* ACTIVITY:
Keep every line of the data below that has the string "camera" and present those lines.

* GIVEN MATERIAL:
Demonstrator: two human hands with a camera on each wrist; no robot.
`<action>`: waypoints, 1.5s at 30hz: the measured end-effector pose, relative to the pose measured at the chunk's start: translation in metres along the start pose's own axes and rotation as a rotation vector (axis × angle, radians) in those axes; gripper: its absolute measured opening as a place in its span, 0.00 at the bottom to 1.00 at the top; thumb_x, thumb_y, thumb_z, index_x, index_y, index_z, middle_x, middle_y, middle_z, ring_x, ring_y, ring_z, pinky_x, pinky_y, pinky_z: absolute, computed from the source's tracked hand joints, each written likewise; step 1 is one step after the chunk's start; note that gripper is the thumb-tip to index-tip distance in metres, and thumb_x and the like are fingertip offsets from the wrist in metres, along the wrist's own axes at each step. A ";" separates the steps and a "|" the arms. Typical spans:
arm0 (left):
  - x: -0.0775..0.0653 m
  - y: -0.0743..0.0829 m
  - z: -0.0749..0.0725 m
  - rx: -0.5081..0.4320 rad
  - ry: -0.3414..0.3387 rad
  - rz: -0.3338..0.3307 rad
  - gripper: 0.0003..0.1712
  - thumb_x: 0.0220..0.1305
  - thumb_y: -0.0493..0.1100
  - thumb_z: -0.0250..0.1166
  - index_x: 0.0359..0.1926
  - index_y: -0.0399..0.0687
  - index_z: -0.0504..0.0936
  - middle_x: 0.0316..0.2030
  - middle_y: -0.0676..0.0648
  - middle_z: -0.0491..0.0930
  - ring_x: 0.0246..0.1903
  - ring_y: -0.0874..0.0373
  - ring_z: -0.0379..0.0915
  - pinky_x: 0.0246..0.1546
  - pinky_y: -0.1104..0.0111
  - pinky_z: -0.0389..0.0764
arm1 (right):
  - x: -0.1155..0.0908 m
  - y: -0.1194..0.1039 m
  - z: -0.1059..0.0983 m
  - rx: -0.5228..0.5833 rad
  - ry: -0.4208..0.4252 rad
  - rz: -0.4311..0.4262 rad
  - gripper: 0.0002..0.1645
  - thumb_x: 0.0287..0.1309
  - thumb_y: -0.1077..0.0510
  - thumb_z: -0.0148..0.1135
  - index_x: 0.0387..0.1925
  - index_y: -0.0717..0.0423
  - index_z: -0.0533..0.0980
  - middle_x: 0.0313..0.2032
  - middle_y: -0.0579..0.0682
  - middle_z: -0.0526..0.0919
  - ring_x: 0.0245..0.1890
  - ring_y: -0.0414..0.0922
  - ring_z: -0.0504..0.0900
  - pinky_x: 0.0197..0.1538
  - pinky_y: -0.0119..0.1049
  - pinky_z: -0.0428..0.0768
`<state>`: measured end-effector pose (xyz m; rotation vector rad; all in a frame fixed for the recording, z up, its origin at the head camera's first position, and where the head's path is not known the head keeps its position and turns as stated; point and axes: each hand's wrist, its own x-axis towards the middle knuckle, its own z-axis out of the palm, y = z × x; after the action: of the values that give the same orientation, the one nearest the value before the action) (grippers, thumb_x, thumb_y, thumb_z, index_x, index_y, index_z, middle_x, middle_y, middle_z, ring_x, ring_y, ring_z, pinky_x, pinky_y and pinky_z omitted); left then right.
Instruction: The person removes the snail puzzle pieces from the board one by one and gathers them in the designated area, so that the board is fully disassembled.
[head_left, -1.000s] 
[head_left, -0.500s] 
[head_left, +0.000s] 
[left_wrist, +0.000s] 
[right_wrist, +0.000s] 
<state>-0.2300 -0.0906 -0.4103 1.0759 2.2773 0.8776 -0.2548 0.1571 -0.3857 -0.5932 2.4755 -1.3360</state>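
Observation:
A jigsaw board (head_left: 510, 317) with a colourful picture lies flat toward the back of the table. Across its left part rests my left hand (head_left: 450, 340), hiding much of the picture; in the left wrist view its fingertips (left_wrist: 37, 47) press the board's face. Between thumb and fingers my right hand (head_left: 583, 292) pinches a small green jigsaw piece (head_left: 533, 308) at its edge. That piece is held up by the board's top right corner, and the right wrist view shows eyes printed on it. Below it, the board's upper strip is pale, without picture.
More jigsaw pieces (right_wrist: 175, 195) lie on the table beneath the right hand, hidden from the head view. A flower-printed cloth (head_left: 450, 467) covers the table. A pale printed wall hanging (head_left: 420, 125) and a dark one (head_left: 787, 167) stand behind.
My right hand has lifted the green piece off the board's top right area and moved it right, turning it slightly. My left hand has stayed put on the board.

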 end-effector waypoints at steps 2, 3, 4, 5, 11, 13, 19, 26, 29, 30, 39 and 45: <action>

* RESULT OF THE TASK:
Demonstrator: two human hands with a camera on each wrist; no robot.
`<state>`: measured end-effector pose (xyz m; rotation vector rad; all in a frame fixed for the recording, z up, its origin at the head camera's first position, and where the head's path is not known the head keeps its position and turns as stated; point and axes: each hand's wrist, its own x-axis towards the middle knuckle, its own z-axis out of the palm, y = z × x; after the action: of the values that give the same orientation, the one nearest the value before the action) (grippers, thumb_x, thumb_y, thumb_z, index_x, index_y, index_z, middle_x, middle_y, middle_z, ring_x, ring_y, ring_z, pinky_x, pinky_y and pinky_z omitted); left then right.

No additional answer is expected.